An analysis of Facebook users’ news feed, and their engagement with the site, suggests that Facebook is contributing to a global rise in “online cognitive capacity” and making us “aware of the world around us more”.
The new research, which was published on Monday, was based on a survey of 7,600 people, with respondents provided with information on their moods, their Facebook likes and comments, and a range of other factors.
The results, published in the Journal of the American Medical Association, show that the online environment has increased the amount of information we have access to about ourselves, the environment and the world, with an average of 2.2 million new words added to the online lexicon each day.
“The world is getting more complex,” said lead author Dr John O’Sullivan, a psychologist at the University of Edinburgh.
“We are interacting with more people every day.
The internet is becoming a tool for people to interact with more.
It’s making us more aware of the global environment around us.”
The findings come at a time when people are increasingly aware of their online privacy, and concern that social media platforms are being used for nefarious purposes, like promoting political views.
The research also suggests that the increased availability of information online is not only increasing our cognitive ability, but also our “online awareness” of the information.
The researchers used data from a study by the University Of Cambridge, which has shown that people who use Facebook are more likely to share and “share” their information.
In addition, Facebook users who had high levels of interest in their news feeds, including “likes”, “posts” and “photos” were also more likely than non-Facebook users to share information, including information that was “featured”.
The study found that people with more information online were more likely, for example, to report being on a social network, and more likely “to have a positive attitude to the environment”.
Facebook was a strong predictor of the presence of “positive attitudes” about the environment, as well as how much interest people had in other people’s profiles, the researchers found.

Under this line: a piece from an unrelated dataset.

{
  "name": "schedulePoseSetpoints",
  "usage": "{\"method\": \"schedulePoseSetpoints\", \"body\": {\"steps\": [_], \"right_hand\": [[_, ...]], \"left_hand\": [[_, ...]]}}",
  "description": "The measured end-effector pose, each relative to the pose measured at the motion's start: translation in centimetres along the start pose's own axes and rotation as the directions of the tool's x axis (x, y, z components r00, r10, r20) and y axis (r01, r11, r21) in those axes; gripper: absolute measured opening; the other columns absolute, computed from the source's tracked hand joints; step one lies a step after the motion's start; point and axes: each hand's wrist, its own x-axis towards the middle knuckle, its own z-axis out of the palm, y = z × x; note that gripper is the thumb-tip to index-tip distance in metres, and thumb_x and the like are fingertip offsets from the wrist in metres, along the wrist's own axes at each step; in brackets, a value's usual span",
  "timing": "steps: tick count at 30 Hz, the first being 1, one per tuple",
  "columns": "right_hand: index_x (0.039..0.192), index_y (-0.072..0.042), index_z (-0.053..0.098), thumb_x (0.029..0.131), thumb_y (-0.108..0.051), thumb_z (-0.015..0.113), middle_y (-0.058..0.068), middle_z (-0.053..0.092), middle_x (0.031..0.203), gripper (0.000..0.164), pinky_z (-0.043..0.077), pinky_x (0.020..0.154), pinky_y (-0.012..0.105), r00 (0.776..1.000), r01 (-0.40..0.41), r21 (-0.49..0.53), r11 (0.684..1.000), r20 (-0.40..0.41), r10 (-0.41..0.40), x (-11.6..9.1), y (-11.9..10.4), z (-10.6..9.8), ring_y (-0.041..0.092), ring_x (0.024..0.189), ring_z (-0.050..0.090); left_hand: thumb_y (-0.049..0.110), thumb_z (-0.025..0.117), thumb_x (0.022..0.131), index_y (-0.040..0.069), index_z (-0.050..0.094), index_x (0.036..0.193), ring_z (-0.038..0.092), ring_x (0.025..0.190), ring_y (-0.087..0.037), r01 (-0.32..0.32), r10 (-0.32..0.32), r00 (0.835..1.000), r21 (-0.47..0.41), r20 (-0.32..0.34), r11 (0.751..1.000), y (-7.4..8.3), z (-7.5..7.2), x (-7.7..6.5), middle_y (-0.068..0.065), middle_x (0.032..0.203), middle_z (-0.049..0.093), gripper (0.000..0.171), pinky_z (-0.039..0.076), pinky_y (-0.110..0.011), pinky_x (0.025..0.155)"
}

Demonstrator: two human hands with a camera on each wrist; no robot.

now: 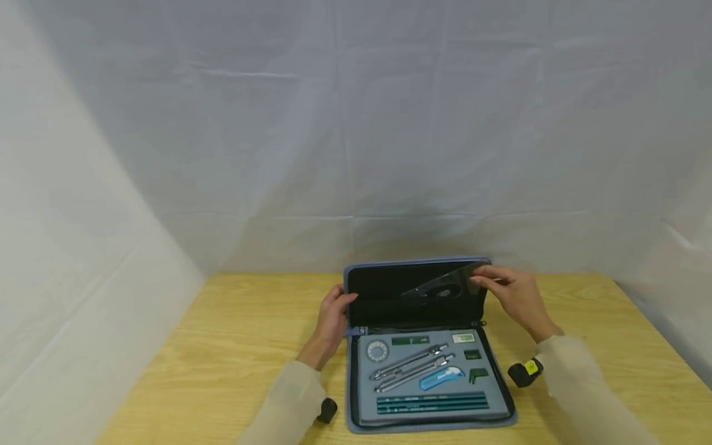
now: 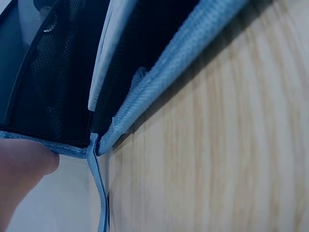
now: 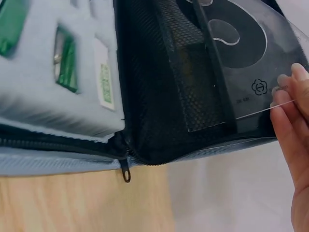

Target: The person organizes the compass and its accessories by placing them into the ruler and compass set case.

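A blue-edged zip case (image 1: 434, 428) lies unzipped on the table, its lid raised at the back. My left hand (image 1: 332, 318) grips the lid's left edge; in the left wrist view its thumb (image 2: 29, 162) presses on the blue trim. At the lid's upper right corner, my right hand (image 1: 517, 300) pinches the corner of a clear set square (image 1: 466, 281) between thumb and fingers. The right wrist view has the lower part of this set square (image 3: 248, 84) inside the lid's black mesh pocket (image 3: 176, 29), its upper part out above the pocket edge.
In the grey tray (image 1: 367, 383) lie two metal compasses (image 1: 411, 371), a blue cutter (image 1: 441, 377), green pencils (image 1: 431, 403), a round dial-like piece (image 1: 377, 351), an eraser (image 1: 463, 338) and small green pieces (image 1: 477, 375). The wooden table (image 1: 233, 346) meets white sheeting (image 1: 278, 154).
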Motion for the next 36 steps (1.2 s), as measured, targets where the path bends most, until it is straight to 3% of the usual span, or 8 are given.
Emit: {"method": "schedulePoseSetpoints", "body": {"steps": [7, 14, 19, 26, 30, 36], "right_hand": [[0.096, -0.01, 0.076, 0.088, -0.015, 0.069, 0.001, 0.072, 0.09, 0.012, 0.046, 0.061, 0.017, 0.998, -0.023, -0.136, 0.99, 0.054, 0.031, -1.3, 0.5, 0.4, 0.012, 0.073, 0.063], [0.097, -0.009, 0.076, 0.089, -0.018, 0.069, 0.004, 0.072, 0.093, 0.014, 0.051, 0.064, 0.027, 0.995, -0.046, -0.19, 0.981, 0.08, 0.062, -1.8, 0.5, 0.9, 0.016, 0.079, 0.066], [0.097, -0.008, 0.075, 0.087, -0.021, 0.071, 0.007, 0.072, 0.09, 0.017, 0.05, 0.058, 0.03, 0.996, -0.076, -0.255, 0.964, 0.018, 0.083, -2.0, -0.5, 1.7, 0.017, 0.071, 0.064], [0.094, -0.002, 0.073, 0.083, -0.025, 0.075, 0.007, 0.07, 0.078, 0.026, 0.053, 0.06, 0.044, 0.99, -0.116, -0.343, 0.932, -0.117, 0.08, -2.6, -1.1, 1.9, 0.022, 0.066, 0.064], [0.093, -0.001, 0.073, 0.086, -0.022, 0.073, 0.006, 0.069, 0.078, 0.022, 0.051, 0.061, 0.037, 0.985, -0.14, -0.319, 0.937, -0.143, 0.099, -2.7, -0.8, 1.1, 0.019, 0.066, 0.061], [0.098, -0.003, 0.072, 0.094, -0.023, 0.062, 0.009, 0.069, 0.086, 0.022, 0.045, 0.059, 0.017, 0.965, -0.212, -0.122, 0.97, -0.186, 0.187, -2.5, 0.2, -0.1, 0.01, 0.069, 0.059]], "left_hand": [[0.001, 0.055, 0.087, 0.003, 0.059, 0.096, 0.055, 0.087, -0.016, -0.003, 0.002, 1.0, 0.016, 0.022, 1.0, -0.1, 0.0, -0.2, -0.003, 0.095, 0.058, 0.01, 0.046, -0.029, 0.081], [0.002, 0.054, 0.088, 0.001, 0.058, 0.101, 0.054, 0.091, -0.018, -0.021, 0.02, 0.999, 0.037, 0.03, 0.999, 0.1, -0.3, -0.3, -0.004, 0.098, 0.056, 0.013, 0.044, -0.033, 0.086], [-0.001, 0.054, 0.087, -0.002, 0.057, 0.103, 0.054, 0.091, -0.017, -0.035, 0.033, 0.999, 0.031, 0.039, 0.999, 0.0, -0.3, -0.2, -0.004, 0.098, 0.057, 0.016, 0.045, -0.03, 0.085], [-0.002, 0.055, 0.087, -0.009, 0.055, 0.105, 0.054, 0.089, -0.018, -0.058, 0.054, 0.997, 0.059, 0.056, 0.997, -0.3, -0.1, -0.1, -0.005, 0.095, 0.057, 0.019, 0.044, -0.031, 0.085], [-0.001, 0.055, 0.087, -0.011, 0.054, 0.108, 0.053, 0.091, -0.017, -0.058, 0.054, 0.997, 0.071, 0.056, 0.996, -0.4, -0.1, 0.0, -0.006, 0.097, 0.057, 0.024, 0.043, -0.033, 0.087], [-0.001, 0.053, 0.088, -0.013, 0.052, 0.113, 0.054, 0.092, -0.017, -0.072, 0.068, 0.996, 0.083, 0.051, 0.994, -0.4, -0.2, 0.0, -0.006, 0.1, 0.057, 0.028, 0.043, -0.033, 0.088]]}}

However, the research did not prove that the increasing amount of online information is being used to promote political views, or that it is a cause of increased cognitive capacity.

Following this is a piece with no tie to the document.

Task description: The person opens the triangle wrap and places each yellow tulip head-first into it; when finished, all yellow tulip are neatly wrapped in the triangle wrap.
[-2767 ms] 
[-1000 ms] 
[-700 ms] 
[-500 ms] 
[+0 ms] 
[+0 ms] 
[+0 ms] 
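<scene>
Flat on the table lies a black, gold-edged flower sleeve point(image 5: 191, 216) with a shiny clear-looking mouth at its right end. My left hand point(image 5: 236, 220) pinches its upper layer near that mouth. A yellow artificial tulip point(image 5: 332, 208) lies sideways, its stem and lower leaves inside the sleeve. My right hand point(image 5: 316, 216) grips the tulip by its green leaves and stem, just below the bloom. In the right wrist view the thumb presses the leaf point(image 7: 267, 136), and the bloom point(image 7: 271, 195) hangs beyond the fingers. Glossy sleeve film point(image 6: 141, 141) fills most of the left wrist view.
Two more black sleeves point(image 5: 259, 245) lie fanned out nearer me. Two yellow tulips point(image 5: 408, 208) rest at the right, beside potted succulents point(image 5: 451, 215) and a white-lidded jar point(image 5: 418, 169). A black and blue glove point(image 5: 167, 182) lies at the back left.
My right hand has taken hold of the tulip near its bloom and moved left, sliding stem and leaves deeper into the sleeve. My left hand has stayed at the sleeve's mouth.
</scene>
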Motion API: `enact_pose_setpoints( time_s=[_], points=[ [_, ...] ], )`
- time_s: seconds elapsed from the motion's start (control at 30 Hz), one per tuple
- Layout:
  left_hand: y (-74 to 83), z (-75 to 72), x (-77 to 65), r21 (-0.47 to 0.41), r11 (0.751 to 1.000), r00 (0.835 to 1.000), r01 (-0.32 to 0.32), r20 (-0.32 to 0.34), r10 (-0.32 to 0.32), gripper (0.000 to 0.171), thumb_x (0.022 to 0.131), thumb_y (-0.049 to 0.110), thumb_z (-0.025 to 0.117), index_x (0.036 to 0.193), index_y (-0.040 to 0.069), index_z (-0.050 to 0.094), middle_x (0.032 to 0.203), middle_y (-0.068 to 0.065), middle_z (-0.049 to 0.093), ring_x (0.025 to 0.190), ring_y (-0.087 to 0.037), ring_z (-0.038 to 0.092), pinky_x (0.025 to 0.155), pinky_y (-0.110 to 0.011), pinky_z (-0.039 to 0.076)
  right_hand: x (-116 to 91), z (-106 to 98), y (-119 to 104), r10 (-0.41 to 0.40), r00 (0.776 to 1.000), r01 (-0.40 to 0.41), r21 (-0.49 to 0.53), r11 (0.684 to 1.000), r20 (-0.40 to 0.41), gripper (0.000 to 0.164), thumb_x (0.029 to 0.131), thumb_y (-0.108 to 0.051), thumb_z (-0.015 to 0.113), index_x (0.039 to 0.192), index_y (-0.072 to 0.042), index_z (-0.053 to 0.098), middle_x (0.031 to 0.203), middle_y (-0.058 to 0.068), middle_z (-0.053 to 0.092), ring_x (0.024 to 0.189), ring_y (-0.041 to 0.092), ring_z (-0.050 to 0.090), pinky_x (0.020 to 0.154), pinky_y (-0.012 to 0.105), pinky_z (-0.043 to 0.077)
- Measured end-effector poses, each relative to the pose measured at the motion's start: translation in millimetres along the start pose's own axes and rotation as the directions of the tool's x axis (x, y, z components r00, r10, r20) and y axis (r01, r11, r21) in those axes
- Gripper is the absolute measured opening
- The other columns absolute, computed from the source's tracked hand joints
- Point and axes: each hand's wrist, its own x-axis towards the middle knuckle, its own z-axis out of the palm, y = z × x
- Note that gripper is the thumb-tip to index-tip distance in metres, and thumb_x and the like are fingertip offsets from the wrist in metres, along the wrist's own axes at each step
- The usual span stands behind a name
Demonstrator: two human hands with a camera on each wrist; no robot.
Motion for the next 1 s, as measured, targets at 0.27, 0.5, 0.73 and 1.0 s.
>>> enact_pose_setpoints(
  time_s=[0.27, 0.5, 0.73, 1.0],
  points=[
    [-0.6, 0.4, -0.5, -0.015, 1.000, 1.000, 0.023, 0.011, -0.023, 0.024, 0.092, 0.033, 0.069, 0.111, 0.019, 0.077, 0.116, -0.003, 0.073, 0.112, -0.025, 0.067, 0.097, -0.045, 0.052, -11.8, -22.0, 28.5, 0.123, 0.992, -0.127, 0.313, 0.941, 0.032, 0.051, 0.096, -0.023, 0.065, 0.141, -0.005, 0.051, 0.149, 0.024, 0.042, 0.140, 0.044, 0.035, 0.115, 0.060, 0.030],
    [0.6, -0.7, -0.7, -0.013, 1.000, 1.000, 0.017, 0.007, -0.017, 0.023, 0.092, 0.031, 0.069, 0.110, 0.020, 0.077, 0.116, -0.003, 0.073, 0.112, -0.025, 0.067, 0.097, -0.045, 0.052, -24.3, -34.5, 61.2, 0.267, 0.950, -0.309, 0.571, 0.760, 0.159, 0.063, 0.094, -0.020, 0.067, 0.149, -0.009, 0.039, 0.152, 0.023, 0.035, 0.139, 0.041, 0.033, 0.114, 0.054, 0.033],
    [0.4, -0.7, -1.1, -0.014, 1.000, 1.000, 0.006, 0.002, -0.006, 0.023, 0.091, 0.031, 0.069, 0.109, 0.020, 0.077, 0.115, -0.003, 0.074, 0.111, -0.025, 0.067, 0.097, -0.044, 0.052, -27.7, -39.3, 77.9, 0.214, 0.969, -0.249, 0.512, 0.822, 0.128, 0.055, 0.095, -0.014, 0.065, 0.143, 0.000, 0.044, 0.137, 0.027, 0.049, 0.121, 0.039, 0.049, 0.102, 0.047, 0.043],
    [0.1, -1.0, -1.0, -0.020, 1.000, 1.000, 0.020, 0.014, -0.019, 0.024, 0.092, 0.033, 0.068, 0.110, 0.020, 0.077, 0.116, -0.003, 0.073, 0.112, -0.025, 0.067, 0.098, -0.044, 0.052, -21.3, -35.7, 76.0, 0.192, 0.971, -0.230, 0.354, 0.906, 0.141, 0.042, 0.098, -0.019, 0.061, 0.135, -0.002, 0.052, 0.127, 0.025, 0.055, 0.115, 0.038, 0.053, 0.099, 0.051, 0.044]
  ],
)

“People use Facebook to engage in the kind of behaviours we all aspire to in a social environment, which are the same things that lead to higher levels of cognitive capacity,” said Dr O’Neill.
“Facebook is a fantastic tool for sharing information, but it should not be used to encourage people to promote views they might not like.” “
The research was funded by the UK Research Council, the European Commission, the Social Networking Centre, and the University Research Fund.”
Facebook is a fantastic tool for sharing information, but it should not be used to encourage people to promote views they might not like.”
The research was funded by the UK Research Council, the European Commission, the Social Networking Centre, and the University Research Fund.